Saturday, August 18, 2012

Fight or Flight



In the decision-making process of fight or flight, I have always chosen the fight.

While my sister cowered from my mother's clutches and threatening screams, crying and begging for forgiveness, I screamed back in her face, presenting mine for slapping, and once even slapping her back.

When my favorite teacher was being let go from my high school for lack of tenure, I created a petition which I presented to the school board in order to save his job.

When I was grabbed in the park by a stranger, I made my appearance as large as I could - as though confronting a coyote or mountain lion - and, though unarmed, screamed and swore until I scared him off.

When a client refused to pay me $3000 in unpaid wages, I sued them, without legal representation, and seized the money they owed me (plus reimbursement for legal processing fees, plus interest) from their bank account with the aid of a sheriff.

When I found myself led by Google Maps and my GPS onto a dirt road that my passenger car had no business being on while driving to Big Bear, I kept driving. I didn't turn back. I didn't stop. I just kept driving.



It takes a lot to make me flee a situation, if I know where I'm going and have a goal I've set out to accomplish. Unless I encounter a swarm of bees, if I say I'm hiking to Suicide Rock and know how to find it, I'm going to push through heat and fatigue until I get there.



But on my way back to LA yesterday, when I stopped in Idyllwild in the San Bernardino National Forest for some hiking at a more reasonable temperature than the desert, I was plagued by constant thunder on the Deer Springs Trail. And I couldn't stop thinking about turning back, from the moment I hit the trailhead.

I'd already stopped into the Idyllwild ranger station to get my Wilderness hiking permit and a map, and had asked the ranger, "Are we worried about storms?"

"Well, it's a 40% chance. They didn't come through til about 3:30 yesterday. Just be careful out there." She didn't seem worried at all.

The sky directly above the trailhead was partly cloudy, with plenty of blue showing through, but to the north, a blanket of gray hung overhead. Storms were predicted for after 11 a.m., and although I'd tried to get an early start, I didn't actually arrive to the trailhead until 11:30. At that point, encountering an August storm - the kind that had produced wildfire-igniting lightning over the past week - seemed inevitable. It had hailed in Idyllwild the day before.



But in typical fashion, I decided to try anyway. I would see how far I could go. As long as the storm was over there, I'd be OK.

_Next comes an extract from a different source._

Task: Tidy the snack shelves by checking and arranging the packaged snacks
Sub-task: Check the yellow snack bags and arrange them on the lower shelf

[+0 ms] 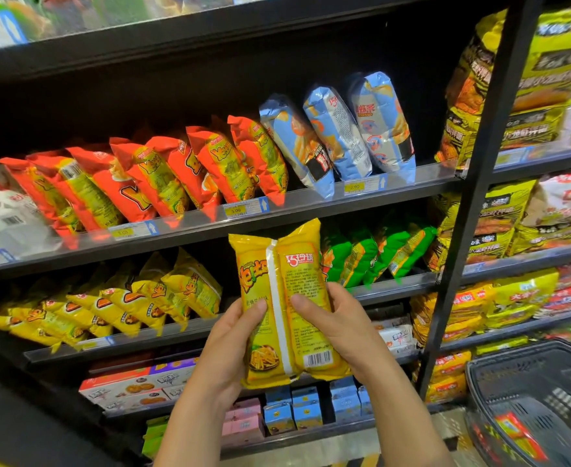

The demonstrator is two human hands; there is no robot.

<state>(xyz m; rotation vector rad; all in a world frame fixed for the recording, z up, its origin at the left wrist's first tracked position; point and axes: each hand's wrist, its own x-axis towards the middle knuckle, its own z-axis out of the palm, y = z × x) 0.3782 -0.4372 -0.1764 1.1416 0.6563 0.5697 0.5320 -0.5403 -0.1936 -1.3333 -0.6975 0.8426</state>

As I starting climbing the 1700 feet to the summit, the thunder intensified. The clouds advanced toward me - or I hiked towards them. And although I felt no rain - YET - it seemed as though I was surrounded.

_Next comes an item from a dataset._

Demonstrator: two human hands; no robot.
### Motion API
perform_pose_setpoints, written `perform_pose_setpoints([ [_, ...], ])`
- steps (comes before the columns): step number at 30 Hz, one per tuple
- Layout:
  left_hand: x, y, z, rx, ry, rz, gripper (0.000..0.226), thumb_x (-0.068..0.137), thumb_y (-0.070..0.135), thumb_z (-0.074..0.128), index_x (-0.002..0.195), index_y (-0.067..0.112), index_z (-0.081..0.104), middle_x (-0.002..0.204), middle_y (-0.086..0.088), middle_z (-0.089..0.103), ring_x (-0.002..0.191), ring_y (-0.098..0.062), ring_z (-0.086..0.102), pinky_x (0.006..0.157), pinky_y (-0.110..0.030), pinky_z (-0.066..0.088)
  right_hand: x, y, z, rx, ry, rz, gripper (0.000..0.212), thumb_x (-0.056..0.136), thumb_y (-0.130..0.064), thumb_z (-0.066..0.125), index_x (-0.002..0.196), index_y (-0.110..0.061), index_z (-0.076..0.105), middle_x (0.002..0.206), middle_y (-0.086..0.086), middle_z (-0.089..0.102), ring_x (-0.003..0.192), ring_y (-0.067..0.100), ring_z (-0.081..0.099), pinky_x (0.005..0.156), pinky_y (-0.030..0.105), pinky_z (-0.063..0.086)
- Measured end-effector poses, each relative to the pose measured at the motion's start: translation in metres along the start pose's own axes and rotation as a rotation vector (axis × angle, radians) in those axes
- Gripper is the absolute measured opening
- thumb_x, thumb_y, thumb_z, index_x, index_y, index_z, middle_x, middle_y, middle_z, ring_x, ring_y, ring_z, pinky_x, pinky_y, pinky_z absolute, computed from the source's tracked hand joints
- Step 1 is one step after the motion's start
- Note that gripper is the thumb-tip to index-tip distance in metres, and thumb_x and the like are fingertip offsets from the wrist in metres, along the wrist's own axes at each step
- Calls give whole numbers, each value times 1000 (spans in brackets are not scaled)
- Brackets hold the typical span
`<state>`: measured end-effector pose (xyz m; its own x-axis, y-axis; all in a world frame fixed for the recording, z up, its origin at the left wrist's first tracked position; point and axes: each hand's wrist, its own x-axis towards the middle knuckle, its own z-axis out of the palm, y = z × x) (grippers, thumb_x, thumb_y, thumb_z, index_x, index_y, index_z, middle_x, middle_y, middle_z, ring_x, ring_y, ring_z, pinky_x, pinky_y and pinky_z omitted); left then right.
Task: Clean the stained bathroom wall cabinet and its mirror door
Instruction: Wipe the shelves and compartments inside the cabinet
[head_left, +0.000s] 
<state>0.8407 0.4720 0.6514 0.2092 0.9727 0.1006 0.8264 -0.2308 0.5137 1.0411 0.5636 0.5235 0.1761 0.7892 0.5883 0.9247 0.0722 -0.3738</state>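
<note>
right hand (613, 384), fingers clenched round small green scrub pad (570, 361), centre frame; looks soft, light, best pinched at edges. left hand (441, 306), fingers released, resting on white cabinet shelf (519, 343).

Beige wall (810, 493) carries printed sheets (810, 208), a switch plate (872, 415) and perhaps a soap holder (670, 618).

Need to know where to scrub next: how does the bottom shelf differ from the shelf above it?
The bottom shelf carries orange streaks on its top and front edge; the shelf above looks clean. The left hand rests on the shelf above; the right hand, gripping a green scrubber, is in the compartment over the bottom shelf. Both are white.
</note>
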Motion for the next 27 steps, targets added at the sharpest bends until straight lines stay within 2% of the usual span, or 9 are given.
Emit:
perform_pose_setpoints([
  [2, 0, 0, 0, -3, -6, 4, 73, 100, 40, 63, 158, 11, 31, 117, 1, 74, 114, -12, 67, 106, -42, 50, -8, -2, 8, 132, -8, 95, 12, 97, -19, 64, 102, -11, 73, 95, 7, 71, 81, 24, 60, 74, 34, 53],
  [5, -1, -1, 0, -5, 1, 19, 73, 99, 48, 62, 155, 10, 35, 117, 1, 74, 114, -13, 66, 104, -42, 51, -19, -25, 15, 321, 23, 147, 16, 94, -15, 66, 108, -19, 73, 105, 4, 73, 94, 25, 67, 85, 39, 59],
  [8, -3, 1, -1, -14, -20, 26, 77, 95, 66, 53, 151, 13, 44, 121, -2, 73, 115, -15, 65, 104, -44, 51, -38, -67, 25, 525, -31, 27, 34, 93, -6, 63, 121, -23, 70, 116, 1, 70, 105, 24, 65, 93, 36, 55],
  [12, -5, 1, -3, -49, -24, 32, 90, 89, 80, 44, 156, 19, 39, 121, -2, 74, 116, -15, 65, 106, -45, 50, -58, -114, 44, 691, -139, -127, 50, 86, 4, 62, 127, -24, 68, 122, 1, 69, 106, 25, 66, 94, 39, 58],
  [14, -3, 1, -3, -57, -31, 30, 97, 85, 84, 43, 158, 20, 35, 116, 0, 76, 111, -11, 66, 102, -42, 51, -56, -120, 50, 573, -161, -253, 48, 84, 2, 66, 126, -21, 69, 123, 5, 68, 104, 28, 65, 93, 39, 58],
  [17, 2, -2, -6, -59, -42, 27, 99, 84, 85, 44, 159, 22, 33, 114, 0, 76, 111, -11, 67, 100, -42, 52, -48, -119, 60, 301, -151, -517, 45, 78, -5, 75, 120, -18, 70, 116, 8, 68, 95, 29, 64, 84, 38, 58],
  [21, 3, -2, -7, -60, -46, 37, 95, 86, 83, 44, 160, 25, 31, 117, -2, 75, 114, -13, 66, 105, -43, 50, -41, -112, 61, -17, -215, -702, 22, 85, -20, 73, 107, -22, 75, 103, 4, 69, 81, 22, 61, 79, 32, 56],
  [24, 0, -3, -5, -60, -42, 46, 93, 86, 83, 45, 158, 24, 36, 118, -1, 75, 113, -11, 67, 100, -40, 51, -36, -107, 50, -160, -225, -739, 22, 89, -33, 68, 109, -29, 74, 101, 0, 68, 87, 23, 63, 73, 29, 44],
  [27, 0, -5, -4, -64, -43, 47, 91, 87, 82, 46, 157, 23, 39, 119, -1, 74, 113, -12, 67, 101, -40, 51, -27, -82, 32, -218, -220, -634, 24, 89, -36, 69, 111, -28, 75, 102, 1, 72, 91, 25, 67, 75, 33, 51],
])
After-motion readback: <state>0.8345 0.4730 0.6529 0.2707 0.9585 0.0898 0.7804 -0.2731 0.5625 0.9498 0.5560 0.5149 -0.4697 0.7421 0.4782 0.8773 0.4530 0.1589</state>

I looked down at the eroded trail and imagined it disappearing altogether under running water, stranding me. I did not want to be on that trail in the rain. I am not experienced enough of a mountain and forest hiker to know what to do, and although I'd filled out a permit at the ranger station, I was alone, and had passed no one yet on the way up.

I kept stopping and surveying the sky. I listened for thunder, and never had to wait long for the next rumble, with its increasing urgency.

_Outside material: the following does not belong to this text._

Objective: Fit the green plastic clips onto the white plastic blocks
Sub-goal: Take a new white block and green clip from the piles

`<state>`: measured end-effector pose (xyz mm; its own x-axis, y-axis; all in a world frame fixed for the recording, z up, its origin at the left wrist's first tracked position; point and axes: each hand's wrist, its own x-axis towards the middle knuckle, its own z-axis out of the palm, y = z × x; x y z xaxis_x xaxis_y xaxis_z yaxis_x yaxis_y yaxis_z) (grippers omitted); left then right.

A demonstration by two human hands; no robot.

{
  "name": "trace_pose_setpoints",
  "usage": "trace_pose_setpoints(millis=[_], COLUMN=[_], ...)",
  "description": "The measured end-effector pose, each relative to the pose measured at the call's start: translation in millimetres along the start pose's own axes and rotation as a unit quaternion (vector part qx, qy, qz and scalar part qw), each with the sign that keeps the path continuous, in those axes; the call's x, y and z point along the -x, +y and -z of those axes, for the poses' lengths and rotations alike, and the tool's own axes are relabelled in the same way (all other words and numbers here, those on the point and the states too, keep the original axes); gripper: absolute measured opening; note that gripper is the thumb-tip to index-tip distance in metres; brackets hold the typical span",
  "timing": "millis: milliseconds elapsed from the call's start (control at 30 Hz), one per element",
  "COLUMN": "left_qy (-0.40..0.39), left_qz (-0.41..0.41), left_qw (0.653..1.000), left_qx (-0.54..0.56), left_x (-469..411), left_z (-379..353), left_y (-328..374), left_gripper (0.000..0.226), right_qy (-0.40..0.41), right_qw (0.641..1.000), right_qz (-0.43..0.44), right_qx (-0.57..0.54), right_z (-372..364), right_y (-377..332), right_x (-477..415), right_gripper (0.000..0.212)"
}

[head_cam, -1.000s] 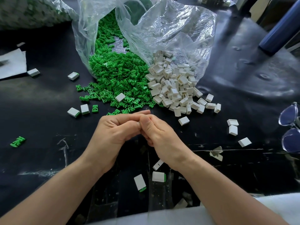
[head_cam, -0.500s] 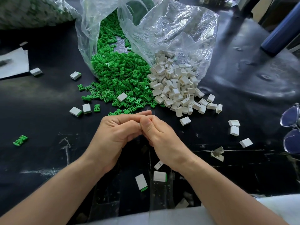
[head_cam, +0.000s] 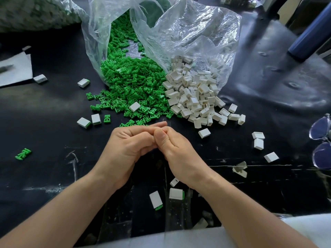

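Note:
My left hand (head_cam: 129, 145) and my right hand (head_cam: 176, 149) meet at the fingertips over the black table, fingers curled and thumbs pressed side by side. They pinch a small piece between them; only a pale sliver shows, apparently a white block (head_cam: 153, 139), and any clip there is hidden. Just beyond my fingers, a pile of green clips (head_cam: 132, 85) spills from a clear plastic bag (head_cam: 188, 33). A heap of white blocks (head_cam: 193, 97) lies to the pile's right.
Blocks with a green clip fitted lie near my wrists (head_cam: 176, 194), (head_cam: 156, 200) and at the left (head_cam: 83, 122). Loose white blocks (head_cam: 258, 144) and a pair of glasses (head_cam: 321, 140) lie to the right. A single green clip (head_cam: 23, 153) and paper (head_cam: 15, 68) lie to the left.
Both hands stay pressed together in the same spot; only the fingertips shift slightly.

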<state>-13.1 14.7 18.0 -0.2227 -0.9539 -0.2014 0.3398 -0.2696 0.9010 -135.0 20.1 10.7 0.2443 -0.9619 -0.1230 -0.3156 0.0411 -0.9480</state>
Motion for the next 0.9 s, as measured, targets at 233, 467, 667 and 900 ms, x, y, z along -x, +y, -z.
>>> trace_pose_setpoints(millis=[233,467,667,900], left_qy=[-0.023,-0.018,0.034,0.03], left_qz=[-0.011,-0.029,0.003,-0.015], left_qw=[1.0,0.999,0.999,0.994], left_qx=[-0.01,-0.013,-0.036,-0.099], left_x=[-1,0,-2,0], left_z=[0,0,1,1], left_y=[5,9,11,10], left_gripper=[0.023,0.024,0.028,0.036], right_qy=[-0.013,-0.004,0.105,0.085], right_qw=[0.996,0.995,0.989,0.991], right_qz=[-0.029,-0.047,0.021,0.061], right_qx=[-0.078,-0.09,-0.105,-0.081], right_z=[10,21,27,27], right_y=[-5,-12,-12,-8], right_x=[1,-1,-4,-4], right_gripper=[0.039,0.052,0.022,0.014])
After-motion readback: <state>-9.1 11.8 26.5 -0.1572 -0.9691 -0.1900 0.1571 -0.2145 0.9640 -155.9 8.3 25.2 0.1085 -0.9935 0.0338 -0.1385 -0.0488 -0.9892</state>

I was afraid, but I was inclined to fight. I'd embarked on a 6.5 mile hike, something I knew I could finish in good weather.

But I remembered the traumatic, destructive drive I'd just been on, when I kept driving, and I should've listened to my fear and turned back. Up until that point, I always thought fear was a bad thing - something to overcome. I forgot - or maybe never knew - that my fear arises in certain circumstances to protect me. My fear is not always something for me to run away from. Sometimes, I have to embrace my fear and run away from whatever brought it on: in this case, the storm.



Forty minutes in, after stopping and checking in on the situation several times, I had to stop and turn back.

My legs weren't tired.

I wasn't injured.

I wasn't lost.

I didn't run out of water.

But I could not escape the impending doom of the thunder.

So I went back down.

It's hard for me not to kick myself for it, but right around the time that I would've been returning down the trail, the sky finally did open up and release a rain with a fury - so much so that it somewhat imperiled my drive out of town, creating several deep puddles within 10 minutes of the storm's onset.

I tell myself I did the right thing.

I wasn't getting paid to climb that trail. I wasn't going to disappoint anyone but myself if I didn't do it.

And Suicide Rock will be there for a while, I hope, so I can always go back to it.

There is no need to make it live up to its name by climbing to it under dangerous conditions.